Writers’ Tears Copper Pot
Walsh Whiskey Distillery (Bernard & Rosemary Walsh, founders)
Writers’ Tears earns its literary name. Oscar Wilde, James Joyce, Brendan Behan — Irish writers and Irish whiskey have been inseparable for centuries, and the Walshes bottled that romance into something genuinely beautiful. The blend of single pot still and single malt creates a texture that’s both silky and spiced, with the unmalted barley adding the characteristic Irish “pot still bite” that gives it backbone. At under $40, it punches well above its price point and serves as a perfect introduction to what makes Irish whiskey different from Scotch.

Glenfarclas 12 Year Old
J. & G. Grant (family-owned, 6th generation)
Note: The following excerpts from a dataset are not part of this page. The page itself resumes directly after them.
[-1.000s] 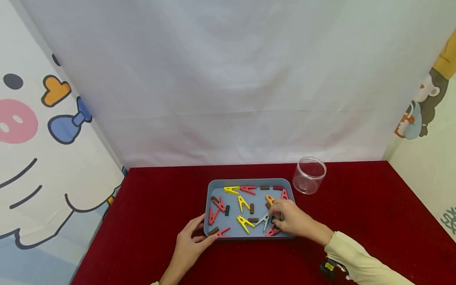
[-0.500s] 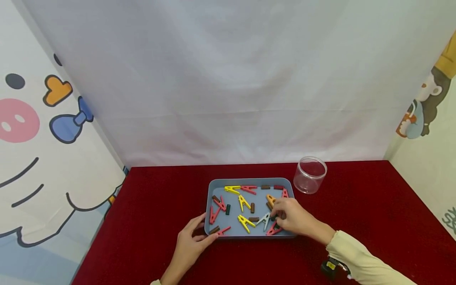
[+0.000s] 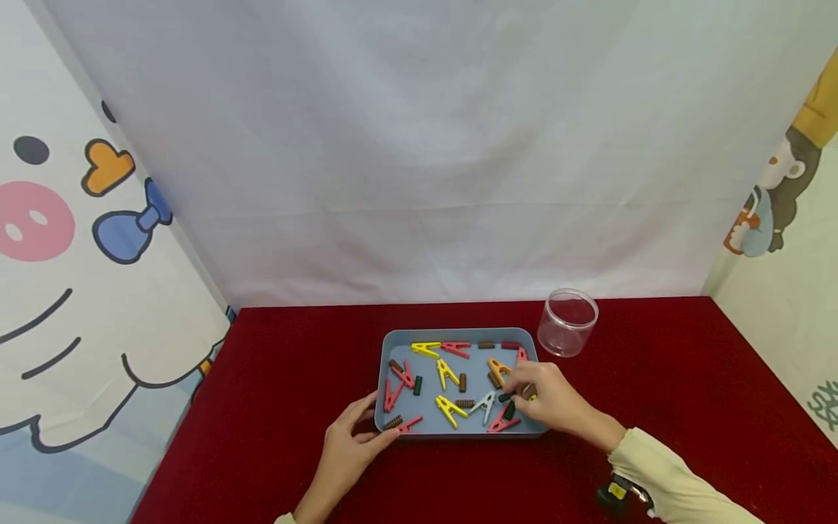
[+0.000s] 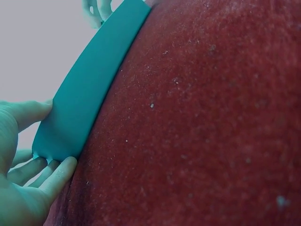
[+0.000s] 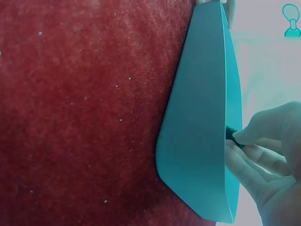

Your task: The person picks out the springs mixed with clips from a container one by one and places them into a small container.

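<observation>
A shallow grey-blue tray (image 3: 425, 335) holds small plastic clips and coil springs. My left hand (image 3: 350, 447) grips its near left corner; the left wrist view shows thumb and fingers around that corner of the tray (image 4: 89, 80). Over the tray's right side, my right hand (image 3: 546, 397) pinches a dark green spring (image 3: 505, 397) between thumb and fingertips. In the right wrist view this spring (image 5: 233, 133) pokes out just past the rim. Close under the fingers lie another dark green spring (image 3: 509, 411), a pink clip (image 3: 503, 423) and a pale grey clip (image 3: 484, 405). Part of the tray's right end is hidden.
A clear round jar (image 3: 567, 324) stands behind the tray's right corner. Yellow clips (image 3: 450, 410), an orange clip (image 3: 499, 368) and brown springs (image 3: 463, 383) lie spread in the tray. Dark red cloth (image 3: 294, 364) covers the table, with a white curtain behind.
My right hand has shifted slightly right, bringing the dark green spring at its fingertips and the one beneath it into plainer view. My left hand keeps its place at the tray's corner.
</observation>
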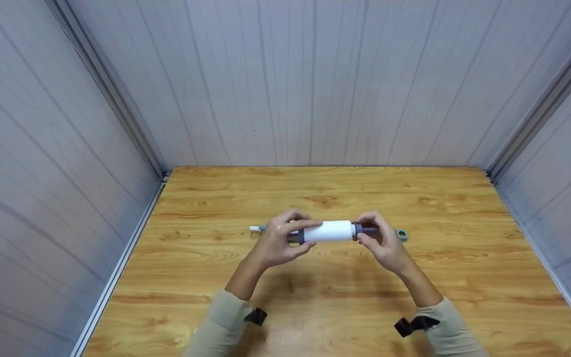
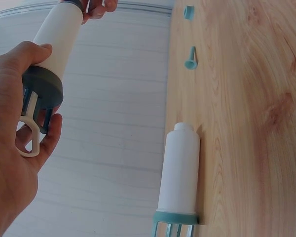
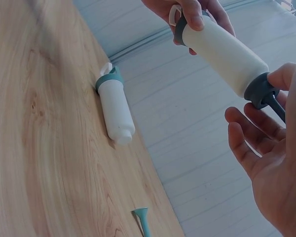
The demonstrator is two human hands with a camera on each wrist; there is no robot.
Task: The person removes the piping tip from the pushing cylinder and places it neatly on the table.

Glenfarclas is what happens when a family says “no” to trends. While other Speyside distilleries have chased younger consumers with NAS releases and cask finishes, the Grants have stayed stubbornly committed to sherry cask maturation and generous age statements. The 12 Year Old is the gateway — unapologetically sherried, rich, and full-bodied at a price that makes the big-name competitors look overpriced. The fact that they’ve resisted every takeover offer for 160 years tells you everything about their priorities.

Redbreast 12 Year Old
Pernod Ricard (Irish Distillers)
Redbreast 12 is the definitive pot still Irish whiskey — the one that shows you what the fuss is about. The 50/50 split of malted and unmalted barley creates a texture that’s impossible to achieve with malt alone: creamy, spicy, and full-bodied in a way that triple distillation normally smooths out. The combination of ex-bourbon honey and sherry dried fruit is seamless. The name comes from a bird-loving Gilbeys chairman in 1912, but the whiskey itself has roots stretching back much further — it’s one of only two single pot still brands produced nearly continuously since the early 1900s.